Information supplied Start Marker
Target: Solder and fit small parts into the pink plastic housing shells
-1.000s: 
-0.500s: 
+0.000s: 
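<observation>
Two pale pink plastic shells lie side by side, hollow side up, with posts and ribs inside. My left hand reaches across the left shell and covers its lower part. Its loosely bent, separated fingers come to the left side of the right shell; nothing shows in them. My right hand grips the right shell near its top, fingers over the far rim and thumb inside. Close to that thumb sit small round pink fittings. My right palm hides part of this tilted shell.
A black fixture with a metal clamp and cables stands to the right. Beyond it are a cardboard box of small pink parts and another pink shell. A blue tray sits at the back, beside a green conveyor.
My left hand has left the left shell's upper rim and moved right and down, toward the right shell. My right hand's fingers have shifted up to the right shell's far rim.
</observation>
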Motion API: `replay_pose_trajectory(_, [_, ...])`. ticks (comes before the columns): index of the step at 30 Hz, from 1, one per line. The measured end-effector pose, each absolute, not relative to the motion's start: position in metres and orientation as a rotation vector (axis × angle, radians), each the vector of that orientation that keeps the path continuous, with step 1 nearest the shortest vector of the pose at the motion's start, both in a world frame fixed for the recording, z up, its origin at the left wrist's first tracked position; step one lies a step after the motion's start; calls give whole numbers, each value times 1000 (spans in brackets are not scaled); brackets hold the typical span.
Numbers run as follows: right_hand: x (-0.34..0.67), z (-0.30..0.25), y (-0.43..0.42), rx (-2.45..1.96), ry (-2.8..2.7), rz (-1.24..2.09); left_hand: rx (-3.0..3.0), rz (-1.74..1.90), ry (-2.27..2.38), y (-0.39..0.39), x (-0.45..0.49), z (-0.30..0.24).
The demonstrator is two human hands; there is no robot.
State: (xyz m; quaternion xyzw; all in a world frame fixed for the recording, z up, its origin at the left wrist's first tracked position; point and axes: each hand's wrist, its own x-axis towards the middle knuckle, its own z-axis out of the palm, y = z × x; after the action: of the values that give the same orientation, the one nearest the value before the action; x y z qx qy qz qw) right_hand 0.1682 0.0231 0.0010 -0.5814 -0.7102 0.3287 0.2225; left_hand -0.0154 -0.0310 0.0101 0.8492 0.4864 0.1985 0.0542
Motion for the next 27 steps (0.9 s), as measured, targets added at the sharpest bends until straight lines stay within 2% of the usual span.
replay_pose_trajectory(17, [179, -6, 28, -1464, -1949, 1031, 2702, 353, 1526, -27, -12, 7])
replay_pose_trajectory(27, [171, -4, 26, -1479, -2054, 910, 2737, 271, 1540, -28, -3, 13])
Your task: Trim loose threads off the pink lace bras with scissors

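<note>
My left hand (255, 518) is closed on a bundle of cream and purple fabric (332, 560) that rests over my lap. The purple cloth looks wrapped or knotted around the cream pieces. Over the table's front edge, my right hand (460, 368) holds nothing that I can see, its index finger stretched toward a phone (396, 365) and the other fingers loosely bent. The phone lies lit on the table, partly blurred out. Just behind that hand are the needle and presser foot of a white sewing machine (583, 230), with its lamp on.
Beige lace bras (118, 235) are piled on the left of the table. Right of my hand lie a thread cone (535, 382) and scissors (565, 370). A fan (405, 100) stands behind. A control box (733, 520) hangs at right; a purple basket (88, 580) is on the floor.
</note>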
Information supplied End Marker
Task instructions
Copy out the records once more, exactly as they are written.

Response area
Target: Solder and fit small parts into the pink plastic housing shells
-1.000s: 
-0.500s: 
+0.000s: 
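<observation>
Two pale pink plastic shells lie side by side, hollow side up, with posts and ribs inside. My left hand reaches across the left shell and covers its lower part. Its loosely bent, separated fingers come to the left side of the right shell; nothing shows in them. My right hand grips the right shell near its top, fingers over the far rim and thumb inside. Close to that thumb sit small round pink fittings. My right palm hides part of this tilted shell.
A black fixture with a metal clamp and cables stands to the right. Beyond it are a cardboard box of small pink parts and another pink shell. A blue tray sits at the back, beside a green conveyor.
My left hand has left the left shell's upper rim and moved right and down, toward the right shell. My right hand's fingers have shifted up to the right shell's far rim.
</observation>
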Motion API: `replay_pose_trajectory(_, [_, ...])`. ticks (comes before the columns): index of the step at 30 Hz, from 1, one per line. The measured end-effector pose, each absolute, not relative to the motion's start: position in metres and orientation as a rotation vector (axis × angle, radians), each the vector of that orientation that keeps the path continuous, with step 1 nearest the shortest vector of the pose at the motion's start, both in a world frame fixed for the recording, z up, its origin at the left wrist's first tracked position; step one lies a step after the motion's start; calls give whole numbers, each value times 1000 (spans in brackets are not scaled); brackets hold the typical span.
Numbers run as follows: right_hand: x (-0.34..0.67), z (-0.30..0.25), y (-0.43..0.42), rx (-2.45..1.96), ry (-2.8..2.7), rz (-1.24..2.09); left_hand: rx (-3.0..3.0), rz (-1.74..1.90), ry (-2.27..2.38), y (-0.39..0.39), x (-0.45..0.49), z (-0.30..0.24).
The demonstrator is two human hands; there is no robot.
State: (xyz m; quaternion xyzw; all in a world frame fixed for the recording, z up, its origin at the left wrist's first tracked position; point and axes: each hand's wrist, its own x-axis towards the middle knuckle, its own z-axis out of the palm, y = z × x; after the action: of the values that give the same orientation, the one nearest the value before the action; x y z qx qy qz qw) right_hand 0.1682 0.0231 0.0010 -0.5814 -0.7102 0.3287 0.2225; left_hand -0.0154 -0.0310 0.0101 0.8492 0.4864 0.1985 0.0542
Motion for the next 27 steps (0.9 s), as measured, targets added at the sharpest bends until straight lines stay within 2% of the usual span.
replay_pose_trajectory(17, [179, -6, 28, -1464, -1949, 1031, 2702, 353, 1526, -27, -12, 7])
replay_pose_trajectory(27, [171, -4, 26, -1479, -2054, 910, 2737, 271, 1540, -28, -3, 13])
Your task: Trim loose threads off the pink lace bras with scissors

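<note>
My left hand (255, 518) is closed on a bundle of cream and purple fabric (332, 560) that rests over my lap. The purple cloth looks wrapped or knotted around the cream pieces. Over the table's front edge, my right hand (460, 368) holds nothing that I can see, its index finger stretched toward a phone (396, 365) and the other fingers loosely bent. The phone lies lit on the table, partly blurred out. Just behind that hand are the needle and presser foot of a white sewing machine (583, 230), with its lamp on.
Beige lace bras (118, 235) are piled on the left of the table. Right of my hand lie a thread cone (535, 382) and scissors (565, 370). A fan (405, 100) stands behind. A control box (733, 520) hangs at right; a purple basket (88, 580) is on the floor.
</note>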

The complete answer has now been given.